I think you intended $x^2y'' - 2xy' + 2y = 6x^3e^{2x}$.x^2y"-2xy'+2y=6x^3e^2x

If you did, the solution will be $y = \text{C}_1x^2 + \text{C}_2x + \large\frac32xe^{2x}\!$.

Unfortunately, idontknow got careless, to say the least.

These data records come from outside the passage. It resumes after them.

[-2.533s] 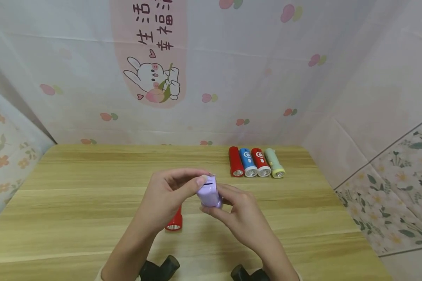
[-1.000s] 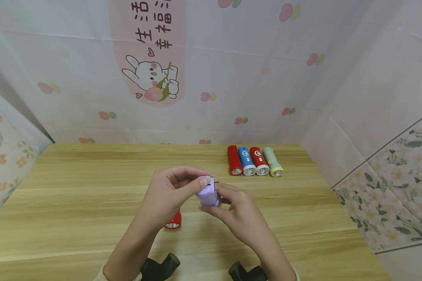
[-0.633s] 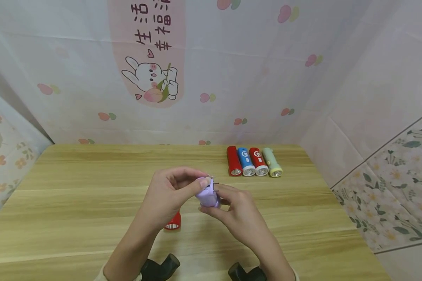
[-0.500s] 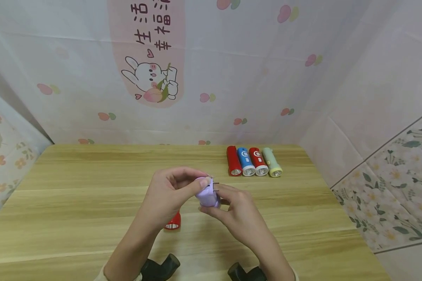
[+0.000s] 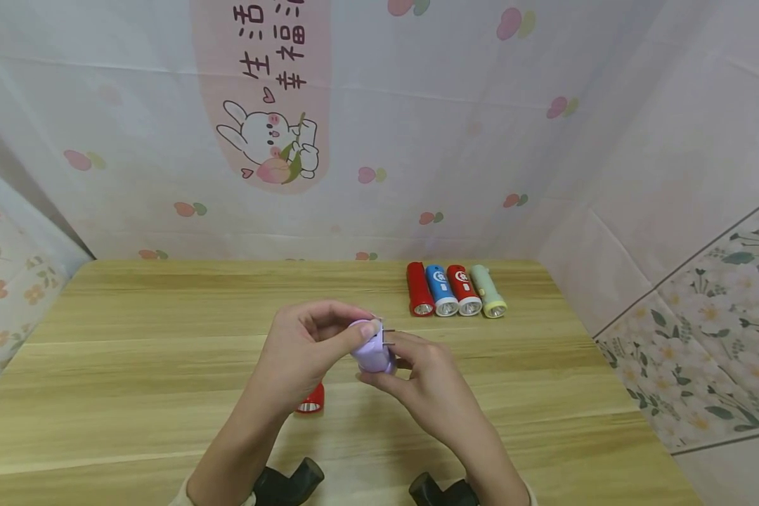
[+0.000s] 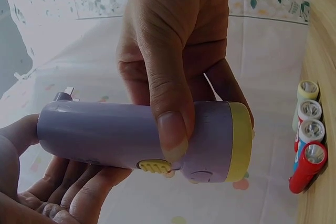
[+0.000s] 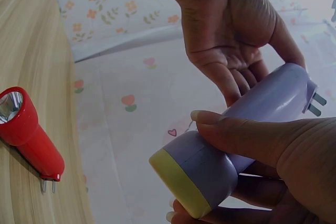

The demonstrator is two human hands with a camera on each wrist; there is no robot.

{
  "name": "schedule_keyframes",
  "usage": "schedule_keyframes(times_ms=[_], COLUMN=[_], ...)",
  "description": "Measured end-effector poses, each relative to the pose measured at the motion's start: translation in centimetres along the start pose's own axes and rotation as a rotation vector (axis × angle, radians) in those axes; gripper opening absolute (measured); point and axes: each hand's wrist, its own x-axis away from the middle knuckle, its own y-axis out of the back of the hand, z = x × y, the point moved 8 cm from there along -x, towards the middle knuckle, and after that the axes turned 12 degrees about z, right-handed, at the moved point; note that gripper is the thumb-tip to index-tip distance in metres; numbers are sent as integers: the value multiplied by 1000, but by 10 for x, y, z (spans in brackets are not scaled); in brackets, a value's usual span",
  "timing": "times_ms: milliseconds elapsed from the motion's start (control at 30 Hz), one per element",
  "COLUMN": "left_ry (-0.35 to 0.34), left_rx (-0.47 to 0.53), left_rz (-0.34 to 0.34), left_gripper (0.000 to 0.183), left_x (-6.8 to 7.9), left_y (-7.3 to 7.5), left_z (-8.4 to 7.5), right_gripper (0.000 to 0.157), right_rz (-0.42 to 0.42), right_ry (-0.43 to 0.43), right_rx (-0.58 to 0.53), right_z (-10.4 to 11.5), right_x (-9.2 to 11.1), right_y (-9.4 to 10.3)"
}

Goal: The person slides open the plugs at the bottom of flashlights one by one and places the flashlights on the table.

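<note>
A purple flashlight (image 5: 372, 353) with a yellow lens ring (image 7: 181, 184) is held above the table between both hands. My right hand (image 5: 426, 376) grips it near the head, its thumb lying across the body beside a ribbed yellow switch (image 6: 155, 166). At the tail, my left hand (image 5: 306, 344) holds the end between thumb and fingers. Two metal plug prongs (image 7: 316, 104) stick out from the tail. On the table below the left hand lies a red flashlight (image 5: 311, 399), partly hidden by that arm; its own prongs show in the right wrist view.
Several flashlights lie side by side at the back right of the wooden table (image 5: 164, 351): a red one (image 5: 420, 288), a blue one (image 5: 441, 289), a red-and-white one (image 5: 464, 289) and a pale green one (image 5: 488, 290). Printed cloth (image 5: 443, 140) hangs behind.
The plug prongs, not visible 2.5 seconds ago, came out from the purple flashlight's tail by 1 second ago. The flashlight has turned slightly; both hands keep their places on it.
</note>
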Motion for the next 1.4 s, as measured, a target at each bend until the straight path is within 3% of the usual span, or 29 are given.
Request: schedule_keyframes(times_ms=[967, 1400], left_ry=[-15, 6], left_rx=[15, -24], left_rz=[37, 40], left_gripper=[20, 19], left_x=[1, 1], left_y=[-2, -2], left_z=[0, -1], right_gripper=[26, 26], right_rz=[14, -1], right_ry=[-11, -24], right_rx=[4, 29], right_z=[2, 3], right_x=[1, 2], right_y=[-3, -3])
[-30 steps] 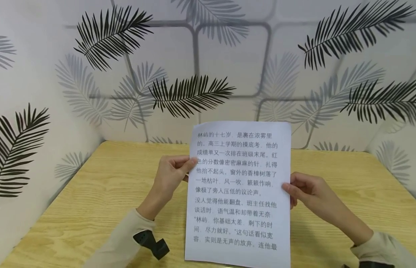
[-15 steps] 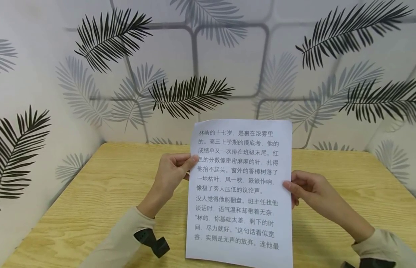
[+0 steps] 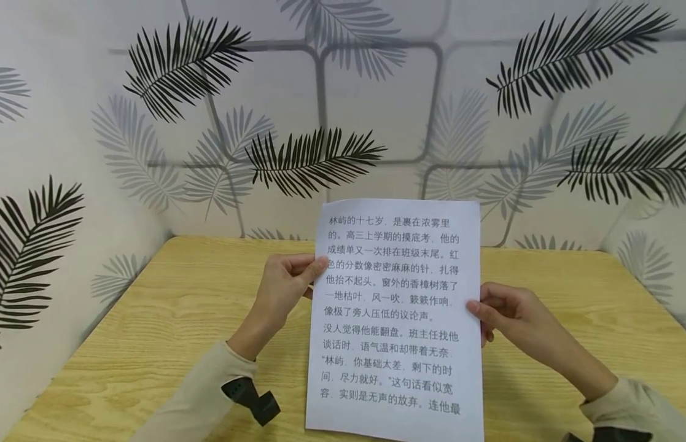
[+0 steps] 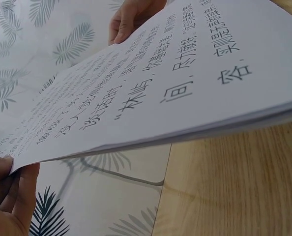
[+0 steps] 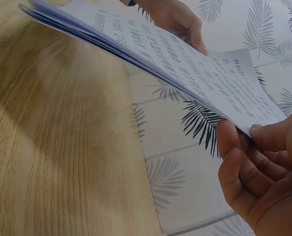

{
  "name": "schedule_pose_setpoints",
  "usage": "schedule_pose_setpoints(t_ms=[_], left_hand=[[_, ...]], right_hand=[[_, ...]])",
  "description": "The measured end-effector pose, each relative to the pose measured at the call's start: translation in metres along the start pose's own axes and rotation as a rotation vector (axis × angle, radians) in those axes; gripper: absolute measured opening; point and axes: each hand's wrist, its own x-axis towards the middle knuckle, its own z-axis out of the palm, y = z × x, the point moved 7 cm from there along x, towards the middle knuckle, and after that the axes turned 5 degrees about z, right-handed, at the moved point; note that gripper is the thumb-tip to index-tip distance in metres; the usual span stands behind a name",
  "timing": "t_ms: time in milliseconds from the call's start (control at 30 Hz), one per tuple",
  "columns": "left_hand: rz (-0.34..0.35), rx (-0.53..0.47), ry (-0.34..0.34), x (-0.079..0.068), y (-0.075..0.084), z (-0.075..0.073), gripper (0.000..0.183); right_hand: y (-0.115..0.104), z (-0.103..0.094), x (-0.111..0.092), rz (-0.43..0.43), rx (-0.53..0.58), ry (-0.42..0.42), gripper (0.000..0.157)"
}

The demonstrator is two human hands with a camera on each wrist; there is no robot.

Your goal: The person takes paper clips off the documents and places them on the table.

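A thin stack of white paper sheets [image 3: 395, 319], printed with Chinese text, is held up above the table, its printed face toward the head camera. My left hand [image 3: 282, 288] pinches its left edge, thumb in front and fingers behind. On the opposite edge, a little lower, my right hand [image 3: 511, 313] pinches the stack the same way. Several layers show along the edge of the paper stack [image 5: 136, 61] in the right wrist view. Seen from the left wrist, the left fingers [image 4: 25, 191] lie under the sheets. The paper's bottom end runs out of the head view.
A light wood-grain table [image 3: 199, 294] spreads beneath the hands. Behind it stands a pale wall [image 3: 376, 104] with a dark and grey leaf pattern, which also runs down the left side. A black wrist device [image 3: 251, 399] sits on the left sleeve [image 3: 193, 399].
The paper stack rose very slightly in the view, then settled back a little. Both hands keep their pinch on its edges, almost still.
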Motion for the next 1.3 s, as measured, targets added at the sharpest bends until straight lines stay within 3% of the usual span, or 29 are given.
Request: schedule_pose_setpoints(t_ms=[633,1300], left_hand=[[-0.019,0.002,0.000,0.000,-0.009,0.003,0.021],[-0.028,0.007,-0.019,-0.002,-0.017,0.005,0.021]], right_hand=[[0.005,0.001,-0.002,0.016,-0.002,-0.018,0.011],[0.016,0.007,-0.005,0.087,0.019,-0.037,0.011]])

By the way, the solution is very easy to find by using $x^{-3}$ as an integrating factor.

Edit

set \(\displaystyle x=e^t \) ; \(\displaystyle \; x^2y_h'' -2xy'_h+2y_h =e^{2t} \frac{d}{de^t} \left( \frac{d}{de^t} y_h \right)-2e^t \frac{dy_h }{de^t} +2y_h =e^t \frac{d}{dt}\left( e^{-t}\frac{dy_h }{dt}\right) -2\frac{dy_h}{dt}+2y_h =e^t [ e^{-t}\frac{d^2 y_h }{dt^2 }-e^{-t}\frac{dy_h }{dt}]-2\frac{dy_h }{dt} +2y_h =0.\)

\(\displaystyle \frac{d^2 y_h }{dt^2 }-3\frac{dy_h }{dt} +2y_h =0\) \(\displaystyle \implies r^2 -3r+2=(r_1 -1)(r_2 -2)=0 \) ; \(\displaystyle \; (r_1 , r_2 ) = (1 , 2 )\).

\(\displaystyle y_h = C_1 e^t +C_2 e^{2t}\) ; \(\displaystyle \; (y_1 , y_2 ) = (C_1 x , C_2 x^2 )\).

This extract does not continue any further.